Man versteht kein einziges Wort, denn weder das raschelnde Papier noch die Gespräche verstummen. Im Gegenteil. Die Lautstärke der sprechenden Leute wird sogar noch erhöht um den Redner zu übertönen.

Das muss sie wohl sein, diese tolle Konkordanz, dieses gemeinsame Arbeiten an Gesetzen, diese Diskussion.

Ich bin enttäuscht.

Meine Erwartungen waren, einen vollen Saal zu sehen, der interessiert einem rethorisch begabten Redner lauscht und anschliessend hitzig debattiert. Was ich gesehen habe waren ein halb voller Saal, der überwiegend aus Zeitungslesern und Tratschtanten bestand, sowie einer inkonsequenten Vorsitzenden und einigen stummen Rednern.

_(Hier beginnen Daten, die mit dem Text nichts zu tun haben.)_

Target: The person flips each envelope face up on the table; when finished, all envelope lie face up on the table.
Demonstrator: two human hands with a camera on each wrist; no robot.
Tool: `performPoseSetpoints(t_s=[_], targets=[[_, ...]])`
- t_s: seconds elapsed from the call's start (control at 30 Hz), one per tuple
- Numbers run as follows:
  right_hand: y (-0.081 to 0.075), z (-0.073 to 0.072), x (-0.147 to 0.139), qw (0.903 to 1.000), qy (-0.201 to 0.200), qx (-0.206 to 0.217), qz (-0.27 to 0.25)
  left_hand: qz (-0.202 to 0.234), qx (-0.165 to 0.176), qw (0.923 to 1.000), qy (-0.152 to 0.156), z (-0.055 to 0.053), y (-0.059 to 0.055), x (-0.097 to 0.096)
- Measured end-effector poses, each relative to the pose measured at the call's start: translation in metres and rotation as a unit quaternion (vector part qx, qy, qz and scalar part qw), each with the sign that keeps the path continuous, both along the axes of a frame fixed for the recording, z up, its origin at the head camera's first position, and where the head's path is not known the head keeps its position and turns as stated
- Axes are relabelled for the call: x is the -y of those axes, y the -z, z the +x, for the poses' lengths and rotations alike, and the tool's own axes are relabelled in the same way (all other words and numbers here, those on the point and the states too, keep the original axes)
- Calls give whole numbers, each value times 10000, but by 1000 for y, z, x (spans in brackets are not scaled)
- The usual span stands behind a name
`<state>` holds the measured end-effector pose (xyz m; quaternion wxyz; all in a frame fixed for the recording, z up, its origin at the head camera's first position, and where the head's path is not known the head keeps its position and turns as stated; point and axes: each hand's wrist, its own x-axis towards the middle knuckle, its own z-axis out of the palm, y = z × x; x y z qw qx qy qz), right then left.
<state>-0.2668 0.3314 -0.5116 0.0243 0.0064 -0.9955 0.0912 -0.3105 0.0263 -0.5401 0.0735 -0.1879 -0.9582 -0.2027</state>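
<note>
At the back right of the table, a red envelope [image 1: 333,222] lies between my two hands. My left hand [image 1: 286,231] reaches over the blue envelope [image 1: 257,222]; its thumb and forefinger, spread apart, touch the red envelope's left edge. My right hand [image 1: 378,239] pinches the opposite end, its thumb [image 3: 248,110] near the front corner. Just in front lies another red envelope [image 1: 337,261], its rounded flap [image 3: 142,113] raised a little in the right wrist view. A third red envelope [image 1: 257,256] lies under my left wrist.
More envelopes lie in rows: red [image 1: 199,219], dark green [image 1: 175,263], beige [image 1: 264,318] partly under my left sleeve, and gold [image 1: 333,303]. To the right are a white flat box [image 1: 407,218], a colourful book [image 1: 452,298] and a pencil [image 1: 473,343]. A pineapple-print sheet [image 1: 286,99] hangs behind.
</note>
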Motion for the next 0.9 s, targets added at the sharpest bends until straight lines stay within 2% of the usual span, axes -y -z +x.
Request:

Da frage ich mich wirklich ob die Politik mir das bieten kann, was ich will. Den Meinungsaustausch und den Konsens mit Menschen. Interessante Diskussionen, viele Blickwinkel, offene Ratsmitglieder. Dem schien heute nicht so zu sein.

Ich hoffe sehr irgendwann einmal auch eine andere Seite sehen zu können. Oder zumindest zu sehen, dass sich Politiker zuhören.

Dass Politiker offener werden.

Das die Menschen offener werden.

Denn erschreckend viele bezeichnen sich als freisinnig oder liberal oder freidenkerisch, obwohl sie es nicht sind.

Wer einem Redner nicht zuhört, aber trotzdem im Publikum sitzt ist nicht offen.
Wer die Debatte nicht mithört und danach nach Parteiwillen abstimmt ist kein Freidenker.
Wer nichts hinterfragt und sich keine Gedanken macht ist nicht interessiert.

Ich weiss nicht woran es lag, dass die Politiker heute ein derart verwerfliches Verhalten an den Tag legten. Es ist mir auch egal. Aber ob Freidenker oder nicht. Es ist schlussendlich eine Frage des Respekts, wie man sich während einer Rede verhält und eine Frage der Moral, wie man sich vor einer Abstimmung informiert. Und wenn eine Primarschulklasse sich disziplinierter verhält als die Regierung eines so reichen und fortschrittlichen Landes, so müsste sich wohl manch ein Politiker mal fragen ob er den richtigen Beruf gewählt hat.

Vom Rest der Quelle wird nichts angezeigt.